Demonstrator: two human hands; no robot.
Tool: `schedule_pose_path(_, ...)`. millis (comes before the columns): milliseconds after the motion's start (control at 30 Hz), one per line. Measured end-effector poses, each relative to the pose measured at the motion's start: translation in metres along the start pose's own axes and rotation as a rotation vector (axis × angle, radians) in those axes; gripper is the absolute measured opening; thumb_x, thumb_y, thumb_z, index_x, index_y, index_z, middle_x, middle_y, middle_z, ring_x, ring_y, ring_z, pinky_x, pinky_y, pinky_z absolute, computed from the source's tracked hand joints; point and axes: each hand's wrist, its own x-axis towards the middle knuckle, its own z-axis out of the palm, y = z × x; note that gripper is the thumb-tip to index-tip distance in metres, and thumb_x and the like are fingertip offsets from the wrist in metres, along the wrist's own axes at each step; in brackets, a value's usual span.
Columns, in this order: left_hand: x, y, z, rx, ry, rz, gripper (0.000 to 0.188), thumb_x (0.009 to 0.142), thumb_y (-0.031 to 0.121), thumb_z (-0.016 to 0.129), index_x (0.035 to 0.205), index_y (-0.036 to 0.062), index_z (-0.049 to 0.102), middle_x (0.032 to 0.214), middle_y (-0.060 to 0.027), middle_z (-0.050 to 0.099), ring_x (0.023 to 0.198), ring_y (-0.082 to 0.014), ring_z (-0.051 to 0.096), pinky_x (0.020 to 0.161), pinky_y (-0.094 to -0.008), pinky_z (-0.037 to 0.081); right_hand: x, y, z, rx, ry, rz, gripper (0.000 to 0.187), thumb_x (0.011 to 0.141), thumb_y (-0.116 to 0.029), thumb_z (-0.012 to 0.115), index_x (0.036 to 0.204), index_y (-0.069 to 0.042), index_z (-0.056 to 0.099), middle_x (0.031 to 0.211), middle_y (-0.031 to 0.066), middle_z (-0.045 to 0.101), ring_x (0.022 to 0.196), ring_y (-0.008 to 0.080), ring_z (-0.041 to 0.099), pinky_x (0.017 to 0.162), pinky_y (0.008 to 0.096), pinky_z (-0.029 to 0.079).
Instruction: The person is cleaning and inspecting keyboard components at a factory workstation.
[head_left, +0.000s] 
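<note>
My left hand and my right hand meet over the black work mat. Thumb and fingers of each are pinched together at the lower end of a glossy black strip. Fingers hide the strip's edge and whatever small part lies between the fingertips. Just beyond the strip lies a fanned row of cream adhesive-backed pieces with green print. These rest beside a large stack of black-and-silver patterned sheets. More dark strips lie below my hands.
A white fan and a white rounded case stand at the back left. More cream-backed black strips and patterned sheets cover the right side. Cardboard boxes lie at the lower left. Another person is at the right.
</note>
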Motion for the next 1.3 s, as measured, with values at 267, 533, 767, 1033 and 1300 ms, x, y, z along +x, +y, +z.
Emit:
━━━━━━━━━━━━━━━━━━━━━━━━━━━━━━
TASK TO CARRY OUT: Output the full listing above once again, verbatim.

ANSWER SPACE:
Demonstrator: two human hands; no robot.
Tool: `schedule_pose_path(_, ...)`. millis (comes before the columns): milliseconds after the motion's start (control at 30 Hz), one per line. Measured end-effector poses, each relative to the pose measured at the motion's start: translation in metres along the start pose's own axes and rotation as a rotation vector (axis × angle, radians) in those axes; gripper is the absolute measured opening; thumb_x, thumb_y, thumb_z, index_x, index_y, index_z, middle_x, middle_y, middle_z, ring_x, ring_y, ring_z, pinky_x, pinky_y, pinky_z absolute, computed from the source's tracked hand joints; point and axes: each hand's wrist, its own x-axis towards the middle knuckle, its own z-axis out of the palm, y = z × x; note that gripper is the thumb-tip to index-tip distance in metres, and thumb_x and the like are fingertip offsets from the wrist in metres, along the wrist's own axes at each step; in brackets, a value's usual span.
Columns, in this order: left_hand: x, y, z, rx, ry, rz, gripper (0.000 to 0.188), thumb_x (0.009 to 0.142), thumb_y (-0.031 to 0.121), thumb_z (-0.016 to 0.129), index_x (0.035 to 0.205), index_y (-0.036 to 0.062), index_z (-0.049 to 0.102), middle_x (0.032 to 0.214), middle_y (-0.060 to 0.027), middle_z (-0.050 to 0.099), ring_x (0.023 to 0.198), ring_y (-0.082 to 0.014), ring_z (-0.051 to 0.096), pinky_x (0.020 to 0.161), pinky_y (-0.094 to -0.008), pinky_z (-0.037 to 0.081); right_hand: x, y, z, rx, ry, rz, gripper (0.000 to 0.187), thumb_x (0.011 to 0.141), thumb_y (-0.116 to 0.029), thumb_z (-0.012 to 0.115), index_x (0.036 to 0.204), index_y (-0.069 to 0.042), index_z (-0.056 to 0.099), middle_x (0.031 to 0.211), middle_y (-0.031 to 0.066), middle_z (-0.045 to 0.101), ring_x (0.022 to 0.196), ring_y (-0.008 to 0.080), ring_z (-0.041 to 0.099), pinky_x (0.017 to 0.162), pinky_y (0.008 to 0.096), pinky_z (-0.029 to 0.079).
Instruction: The person is cleaning and inspecting keyboard components at a factory workstation.
[head_left, +0.000s] 
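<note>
My left hand and my right hand meet over the black work mat. Thumb and fingers of each are pinched together at the lower end of a glossy black strip. Fingers hide the strip's edge and whatever small part lies between the fingertips. Just beyond the strip lies a fanned row of cream adhesive-backed pieces with green print. These rest beside a large stack of black-and-silver patterned sheets. More dark strips lie below my hands.
A white fan and a white rounded case stand at the back left. More cream-backed black strips and patterned sheets cover the right side. Cardboard boxes lie at the lower left. Another person is at the right.
</note>
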Motion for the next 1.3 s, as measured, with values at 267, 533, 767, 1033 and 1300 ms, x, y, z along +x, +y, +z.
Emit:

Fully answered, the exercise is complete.